___ Data shown
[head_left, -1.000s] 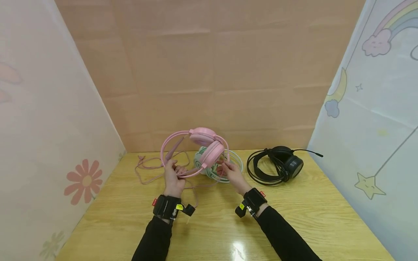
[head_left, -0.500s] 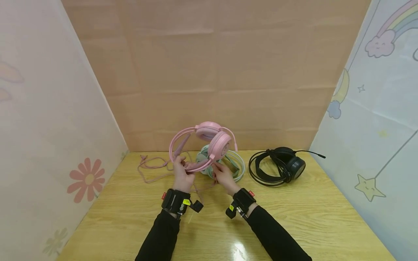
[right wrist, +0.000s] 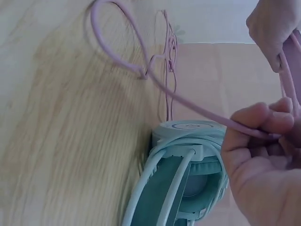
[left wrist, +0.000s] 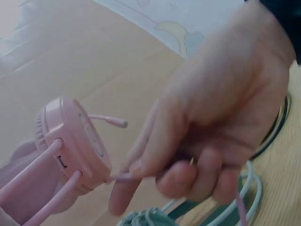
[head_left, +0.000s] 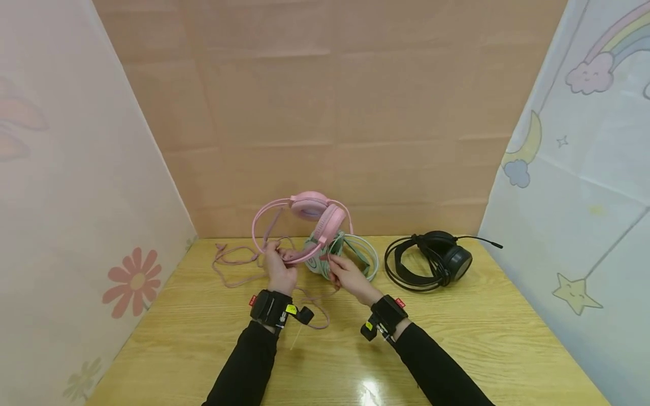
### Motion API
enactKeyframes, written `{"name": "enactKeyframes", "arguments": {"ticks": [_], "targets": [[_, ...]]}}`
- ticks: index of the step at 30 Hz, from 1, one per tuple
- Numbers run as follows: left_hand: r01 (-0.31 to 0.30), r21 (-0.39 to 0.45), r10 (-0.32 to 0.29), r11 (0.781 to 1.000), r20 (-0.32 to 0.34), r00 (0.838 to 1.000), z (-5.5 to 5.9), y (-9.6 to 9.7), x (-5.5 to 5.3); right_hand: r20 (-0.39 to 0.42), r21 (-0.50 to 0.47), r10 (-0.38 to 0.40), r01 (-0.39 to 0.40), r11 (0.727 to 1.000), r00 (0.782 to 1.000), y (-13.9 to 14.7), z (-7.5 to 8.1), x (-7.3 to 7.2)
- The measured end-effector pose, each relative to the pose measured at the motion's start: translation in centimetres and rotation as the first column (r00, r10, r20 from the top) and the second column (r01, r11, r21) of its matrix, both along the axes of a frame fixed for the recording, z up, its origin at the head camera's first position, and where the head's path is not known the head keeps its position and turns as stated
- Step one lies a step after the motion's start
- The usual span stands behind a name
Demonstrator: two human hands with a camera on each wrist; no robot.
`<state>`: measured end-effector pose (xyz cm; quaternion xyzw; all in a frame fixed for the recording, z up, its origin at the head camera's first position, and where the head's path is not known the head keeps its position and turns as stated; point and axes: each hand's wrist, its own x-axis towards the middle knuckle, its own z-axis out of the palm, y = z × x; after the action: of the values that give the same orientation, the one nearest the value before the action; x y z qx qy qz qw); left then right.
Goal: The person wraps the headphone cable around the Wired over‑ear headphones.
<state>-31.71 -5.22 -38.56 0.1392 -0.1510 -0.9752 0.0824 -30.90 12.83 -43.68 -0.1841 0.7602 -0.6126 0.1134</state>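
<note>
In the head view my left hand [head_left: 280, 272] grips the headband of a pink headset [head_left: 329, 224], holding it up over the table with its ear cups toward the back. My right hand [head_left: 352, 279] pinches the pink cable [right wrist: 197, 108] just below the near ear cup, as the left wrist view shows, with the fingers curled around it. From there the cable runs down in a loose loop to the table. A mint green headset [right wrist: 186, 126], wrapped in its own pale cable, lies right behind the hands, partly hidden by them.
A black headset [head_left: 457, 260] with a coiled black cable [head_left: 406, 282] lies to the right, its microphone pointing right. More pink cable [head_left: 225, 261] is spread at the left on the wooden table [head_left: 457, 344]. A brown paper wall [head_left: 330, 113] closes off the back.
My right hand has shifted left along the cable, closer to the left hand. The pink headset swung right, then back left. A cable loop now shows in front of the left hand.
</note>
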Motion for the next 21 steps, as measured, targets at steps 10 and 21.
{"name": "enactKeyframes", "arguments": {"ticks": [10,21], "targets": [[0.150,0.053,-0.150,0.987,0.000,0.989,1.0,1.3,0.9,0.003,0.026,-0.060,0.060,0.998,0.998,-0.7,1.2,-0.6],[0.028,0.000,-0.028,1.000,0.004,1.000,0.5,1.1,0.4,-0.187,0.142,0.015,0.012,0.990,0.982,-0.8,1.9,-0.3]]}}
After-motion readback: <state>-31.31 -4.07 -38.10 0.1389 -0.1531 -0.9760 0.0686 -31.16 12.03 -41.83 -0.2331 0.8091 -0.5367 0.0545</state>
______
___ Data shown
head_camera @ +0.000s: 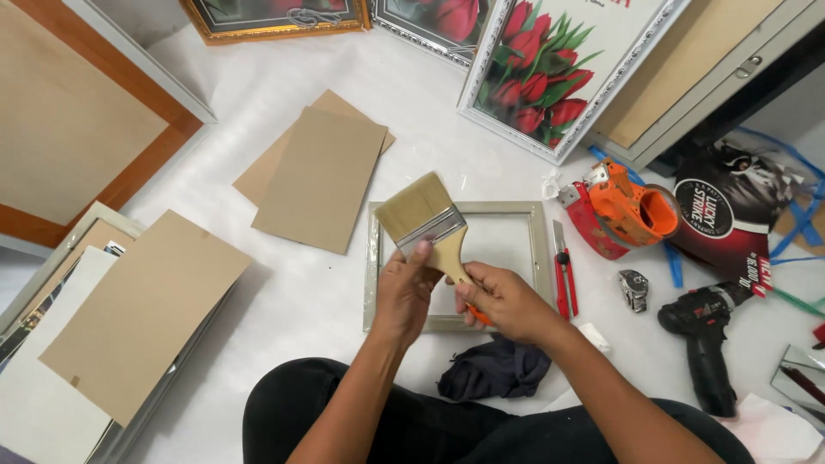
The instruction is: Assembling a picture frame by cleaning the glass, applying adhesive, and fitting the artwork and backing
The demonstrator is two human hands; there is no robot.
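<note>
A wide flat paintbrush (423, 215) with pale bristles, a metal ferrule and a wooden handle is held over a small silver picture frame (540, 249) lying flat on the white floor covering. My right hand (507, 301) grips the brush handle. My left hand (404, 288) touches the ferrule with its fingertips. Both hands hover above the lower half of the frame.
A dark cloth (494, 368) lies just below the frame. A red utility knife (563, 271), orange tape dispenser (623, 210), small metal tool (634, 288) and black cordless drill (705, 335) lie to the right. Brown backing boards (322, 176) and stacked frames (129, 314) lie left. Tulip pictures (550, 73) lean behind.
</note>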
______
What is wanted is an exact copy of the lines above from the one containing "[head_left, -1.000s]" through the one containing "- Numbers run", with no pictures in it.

[head_left, -1.000s] 
[head_left, -0.500s] 
[right wrist, +0.000s] 
[left wrist, +0.000s] 
[head_left, +0.000s] 
### Motion API
enactKeyframes, written `{"name": "enactKeyframes", "arguments": {"ticks": [_], "targets": [[_, ...]]}}`
- ticks: index of the step at 30 Hz, from 1, one per tuple
- Numbers run as follows: left_hand: r01 (-0.31 to 0.30), r21 (-0.39 to 0.45), r10 (-0.32 to 0.29), r11 (0.781 to 1.000), r20 (-0.32 to 0.34), r00 (0.838 to 1.000), z (-5.5 to 5.9), y (-9.6 to 9.7), x (-5.5 to 5.3); right_hand: r20 (-0.39 to 0.42), r21 (-0.50 to 0.47), r10 (-0.38 to 0.40), r01 (-0.39 to 0.40), r11 (0.727 to 1.000), r00 (0.782 to 1.000), y (-13.9 to 14.7), z (-7.5 to 8.1), x (-7.3 to 7.2)

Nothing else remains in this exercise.